Весьма заметно, что управление соединениями и частями корпусов нарушено (скорее всего уже утрачено). Наиболее красноречиво об этом говорит надпись на карте, в которой командование всеми частями 6-го гвардейского корпуса поручено командиру 294-й стрелковой дивизии подполковнику Вержбицкому. А где тогда находятся командиры и штабы корпусного звена? Почему они обстановкой уже не владеют? Трудно догадаться, в каких местах находятся и остальные пункты управления дивизий и бригад. Информация только о немногих из них нанесена на карту.
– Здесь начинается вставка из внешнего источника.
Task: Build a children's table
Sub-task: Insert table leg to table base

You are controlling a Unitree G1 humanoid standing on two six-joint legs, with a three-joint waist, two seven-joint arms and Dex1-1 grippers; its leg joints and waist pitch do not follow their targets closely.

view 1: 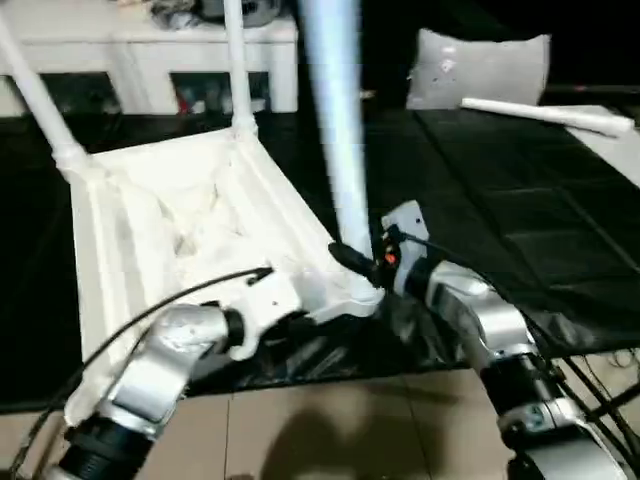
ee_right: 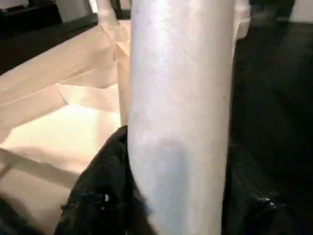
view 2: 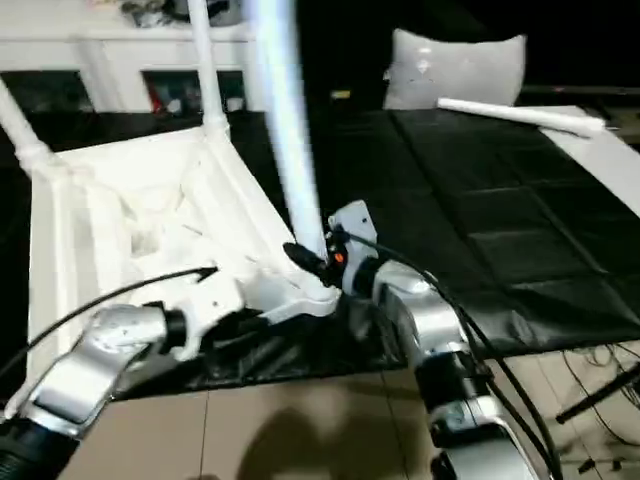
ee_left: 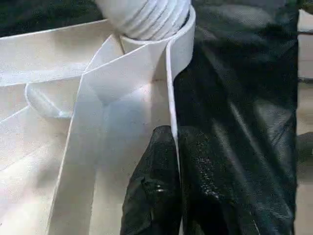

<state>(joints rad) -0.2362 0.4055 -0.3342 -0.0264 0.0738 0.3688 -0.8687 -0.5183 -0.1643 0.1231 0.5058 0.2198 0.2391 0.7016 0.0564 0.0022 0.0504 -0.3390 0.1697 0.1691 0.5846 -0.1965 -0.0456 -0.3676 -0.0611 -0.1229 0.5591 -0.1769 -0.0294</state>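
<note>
The white tabletop [view 1: 120, 250] lies upside down on the black cover, ribs facing up. Two white legs [view 1: 238, 70] stand in its far corner sockets. A third leg [view 1: 335, 130] stands upright at the near right corner socket [ee_left: 146, 19], and my right gripper [view 1: 357, 262] is shut on it low down; black fingers [ee_right: 105, 181] flank the tube [ee_right: 181, 112]. My left gripper [ee_left: 175, 137] is shut on the tabletop's rim wall [ee_left: 172, 83] just beside that corner. The fourth leg [view 1: 545, 113] lies loose at the far right.
The black-covered work surface [view 1: 500, 220] stretches to the right, its front edge over the tiled floor [view 1: 330, 430]. A white cushion [view 1: 480, 65] and a white shelf unit [view 1: 150, 50] stand behind. Cables [view 1: 610, 380] hang at the lower right.
</note>
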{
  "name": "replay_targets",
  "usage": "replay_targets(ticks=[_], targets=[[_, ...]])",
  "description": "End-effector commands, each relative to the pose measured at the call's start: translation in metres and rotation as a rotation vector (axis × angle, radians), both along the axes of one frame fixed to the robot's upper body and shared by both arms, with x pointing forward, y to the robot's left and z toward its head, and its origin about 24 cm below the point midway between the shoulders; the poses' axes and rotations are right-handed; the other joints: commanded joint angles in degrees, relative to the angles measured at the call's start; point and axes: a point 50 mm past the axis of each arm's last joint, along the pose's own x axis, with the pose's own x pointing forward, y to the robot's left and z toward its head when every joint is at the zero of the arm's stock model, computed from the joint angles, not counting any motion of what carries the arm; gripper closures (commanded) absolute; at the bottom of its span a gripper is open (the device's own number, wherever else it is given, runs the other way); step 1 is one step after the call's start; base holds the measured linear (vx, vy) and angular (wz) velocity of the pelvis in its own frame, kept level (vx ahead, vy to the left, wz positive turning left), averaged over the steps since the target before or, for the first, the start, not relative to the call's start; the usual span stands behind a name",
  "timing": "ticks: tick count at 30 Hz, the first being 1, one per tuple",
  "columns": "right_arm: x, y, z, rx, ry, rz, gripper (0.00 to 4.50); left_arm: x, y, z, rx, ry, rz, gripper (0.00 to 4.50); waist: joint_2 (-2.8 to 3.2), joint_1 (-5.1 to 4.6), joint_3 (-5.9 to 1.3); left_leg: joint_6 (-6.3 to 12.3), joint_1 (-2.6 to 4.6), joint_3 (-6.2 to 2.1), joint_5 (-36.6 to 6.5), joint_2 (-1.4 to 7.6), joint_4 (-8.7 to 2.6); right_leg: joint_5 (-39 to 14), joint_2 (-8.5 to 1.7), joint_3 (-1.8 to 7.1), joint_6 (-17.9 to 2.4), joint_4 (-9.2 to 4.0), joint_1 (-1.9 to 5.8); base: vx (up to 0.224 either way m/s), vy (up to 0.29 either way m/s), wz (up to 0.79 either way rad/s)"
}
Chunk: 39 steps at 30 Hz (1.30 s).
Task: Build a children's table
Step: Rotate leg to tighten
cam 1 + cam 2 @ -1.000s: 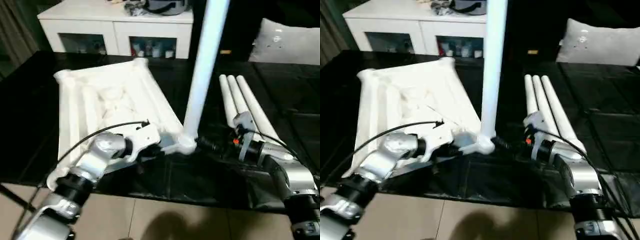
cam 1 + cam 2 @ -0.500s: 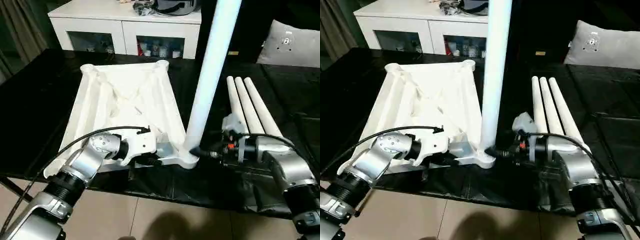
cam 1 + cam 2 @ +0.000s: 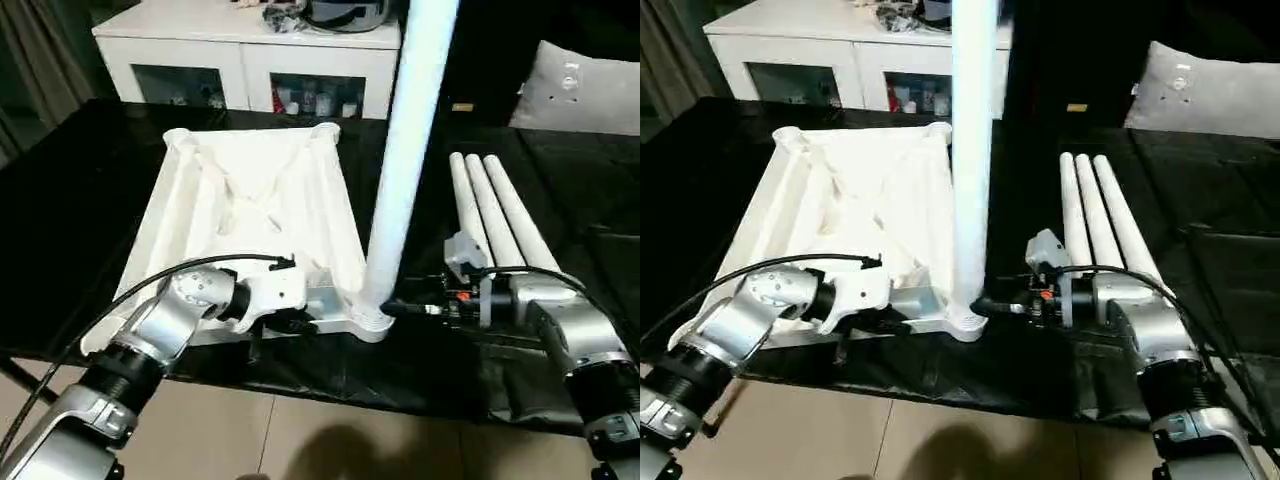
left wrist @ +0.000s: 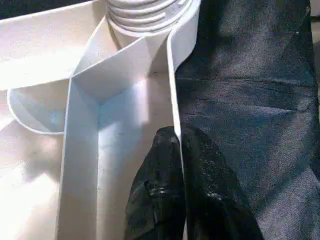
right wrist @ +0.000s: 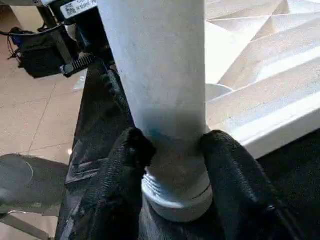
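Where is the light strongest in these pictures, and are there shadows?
Left eye view: the upright leg glows brightest near its top, and a soft shadow lies on the floor tiles. Left wrist view: glare whitens the tabletop on its ribbed underside.

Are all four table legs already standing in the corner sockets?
No: one leg stands upright in a corner socket of the tabletop, while three loose legs lie side by side on the black surface.

White table top [image 3: 250, 210], black fingers [image 5: 125, 175], prob. dark cloth [image 4: 250, 100]
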Motion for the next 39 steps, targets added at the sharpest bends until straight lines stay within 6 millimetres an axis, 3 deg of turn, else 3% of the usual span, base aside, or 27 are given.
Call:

Помимо всего прочего в ходе сражения было разного рода безалаберщины. В частности, командир 259-й стрелковой дивизии потерял управление полками и неправильно информировал вышестоящее командование о положении частей дивизии. Командир 944-го стрелкового полка этой же дивизии в течение 2–3 сентября не имел связи с батальонами и в течение трех дней не смог найти минометной роты своего полка. 191-я стрелковая дивизия при вводе ее в бой имела от 0,02 до 0,03 боекомплекта мин и 45-мм снарядов, а у бойцов 259-й стрелковой дивизии не было ручных гранат. Танковые бригады и батальоны Волховского фронта действовали мелкими группами на широком фронте, в результате чего уже до 15 сентября потеряли 105 танков. Боевые машины использовались на танконедоступной местности, вязли в болотах, подрывались на своих же минных полях. Немало танков в ходе боев „пропало без вести“»[102]
.При этом все эти причины и условия не отменяют случаев массового героизма советских солдат.
Танк лейтенанта Шмакова, будучи подбитым, 192 часа продолжал драться с врагом. Как писала фронтовая газета 265-й стрелковой дивизии: «Экипаж нападал. Измученный жаждой и голодом, израненный, он продолжал действовать. Пять дней каждый член экипажа получал паек — глоток воды, нацеженный из радиатора. Это было все. А люди, простые советские солдаты, продолжали жить и действовать. Они смотрели смерти в глаза. Но они думали о жизни, о том, что всегда волнует советских людей — о партии. На шестые сутки осады к ним прополз парторг Сычев, здесь, под пулями врага, Лапыгин и Иванов подали заявления в партию и заполнили анкету. Экипаж восстанавливал свою машину: вырыл во всю длину танка окоп и подвел гусеницу, отремонтировал мелкие поломки. И все это делалось под огнем. Раненые отказывались отползать в тыл, они оставались в строю, оберегая свою машину.
На восьмые сутки третье ранение получил механик-водитель Александр Иванов. Снарядом ему оторвало кисть руки. Иванов молчал. Также молча пополз он с командиром выбираться из окружения. На полпути его оставили силы. Шмаков потащил своего раненого друга. Остальные бойцы экипажа остались оберегать машину.
Они не сдались врагу. Они расстреляли свои боеприпасы, кончились осколочные снаряды — они били „фрицев“ бронебойными. Не стало снарядов — били по врагу из пулемета. Было бы надо, они зубами вцеплялись в его горло, но не сдались. Вскоре гул боя отдалился от той высоты, на которой стоял советский танк»[103]
.В этих патетичных строчках, если отбросить заявления о приеме в партию, вырисовываются обыденные чудеса мужества и героизма советского солдата. Без куража, без истерики. Просто… ну а кто, если не я? Больше некому.
Но больше всего поражает история связиста Богатова. Уроженец деревни Савково Тургеневской волости Меленковского уезда Владимирской губернии, ему было 23 года. «До войны он закончил Селинскую школу-семилетку, потом работал в колхозе. За год до начала войны пошел на действительную службу. Мечтательный, тихий паренек тайком писал стихи. В свободное от военных учений время он доставал заветный альбом и аккуратно вписывал в него свои лирические строчки. Писал о родной деревне, о сенокосе, об осенних туманных утрах, о том, как вечерами поет за околицей гармонь. А еще в этом альбоме были стихи, посвященные Шуре — девушке, которую он любил»[104]
. Даже писать грамотно не умел. Вот его последнее письмо, написанное домой в марте 1942 года после ранения.«Здравствуйте, папа, мама, брат Вася и Виктор. Шлю вам Горячий боевой большевистский привет, и множество наилучших пожеланий в вашей работе и жизни.
Мама, в настоящее время я жив и здоров. С 10 марта снова нахожусь в другой части, в артиллерийском полку, который имеет задачу в уничтожении гитлеровских бандитов. С момента выбытия из Ленинграда я уже много кое-где побывал в схватках с гитлеровцами. Раньше, до ранения, мне приходилось иметь дело с белофиннами, а теперь имел уже и имею дело с немчурой.